Configuring Hot Standby with API Gateway on Openshift

Hi all

I am trying to setup Hot Standby for API Gateway on OpenShift.
I have 2 separate OC clusters, each with their own API Gateway (and API Datastore) installed. However I am unable to achieve connectivity between the 2 clusters while configuring Hot Standby.

I am trying to expose the syncport over a Service+Route to the other cluster but connectivity keeps failing:

Exception : RuntimeException occurred while writing key {multicast,{GOSSIP_DATA,broadcast}} to remote: sync-API-mgt-dc1.ocp.endpoint:443, with error message: UNAVAILABLE: Network closed for unknown reason

Error occurred during gossip with vector: [[ad193d47-3c51-4059-8e54-060062bcec84,688639]] with error message: UNAVAILABLE: Network closed for unknown reason

Does anyone here have experience on this? I’m not sure how to configure the listener/ring since it’s exposed with a Service+Route…

Thanks!

Please share the following:

  • Definition of the OpenShift routes and services
  • REST API calls made in both clusters to configure and activate the ring (calls to /dataspace/*)
  • Confirm you’ve set up TLS to secure the replication

Hove you tried to rsh into one of the pod containers in cluster 1 and make a curl call to cluster 2 (pointing to its route?) This is to confirm cluster 2 is reachable from cluster 1. The same test should also be done in a pod container of cluster 2.

Hi Stephane

steps.txt (4.4 KB)
I included the yml services and routes as well as the rest API calls made to configure the clusters.

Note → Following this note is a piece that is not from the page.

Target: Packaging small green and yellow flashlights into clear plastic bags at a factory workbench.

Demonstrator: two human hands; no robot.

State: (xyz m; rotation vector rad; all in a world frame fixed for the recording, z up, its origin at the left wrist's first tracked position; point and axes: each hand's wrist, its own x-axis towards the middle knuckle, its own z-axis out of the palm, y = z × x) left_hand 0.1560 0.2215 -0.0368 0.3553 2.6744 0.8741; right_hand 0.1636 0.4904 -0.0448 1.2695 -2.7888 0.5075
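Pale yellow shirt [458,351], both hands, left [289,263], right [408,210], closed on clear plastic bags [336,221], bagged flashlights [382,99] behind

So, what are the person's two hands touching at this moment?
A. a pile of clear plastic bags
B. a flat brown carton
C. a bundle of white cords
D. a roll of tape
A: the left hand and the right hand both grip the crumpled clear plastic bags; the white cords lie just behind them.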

Currently I have not setup TLS as part of the replication config, I wanted to get it working first before adding that. However I am not sure what the best approach is since the Route itself uses TLS, I have also tried passthrough and simply without TLS… Also the flag “insecureTrustManager” is not clear for me what it does exactly.

Connectivity on the Routes itself does not work - I always get a 502 Bad Gateway when trying to connect to the syncPort via the Route. However directly testing the Service works:

curl API-mgt-dc2-API-gateway-is-sync.API-mgt-dc2.svc.cluster.local:4440
Warning: Binary output can mess up your terminal. Use “–output -” to tell
Warning: curl to output it to your terminal anyway, or consider “–output
Warning: ” to save to a file.

Thanks for your help!

Kind regards

The DC1 route is in namespace API-mgt, while the underlying service is in API-mgt-dc1. In the same route, the service name is wrong: API-mgt-dc1–API-gateway-is-sync instead of API-mgt-dc1-API-gateway-is-sync.
You seem to have rewritten the OCP descriptors, probably for confidentiality reasons, so what I report here could simply be due to manual rewriting errors.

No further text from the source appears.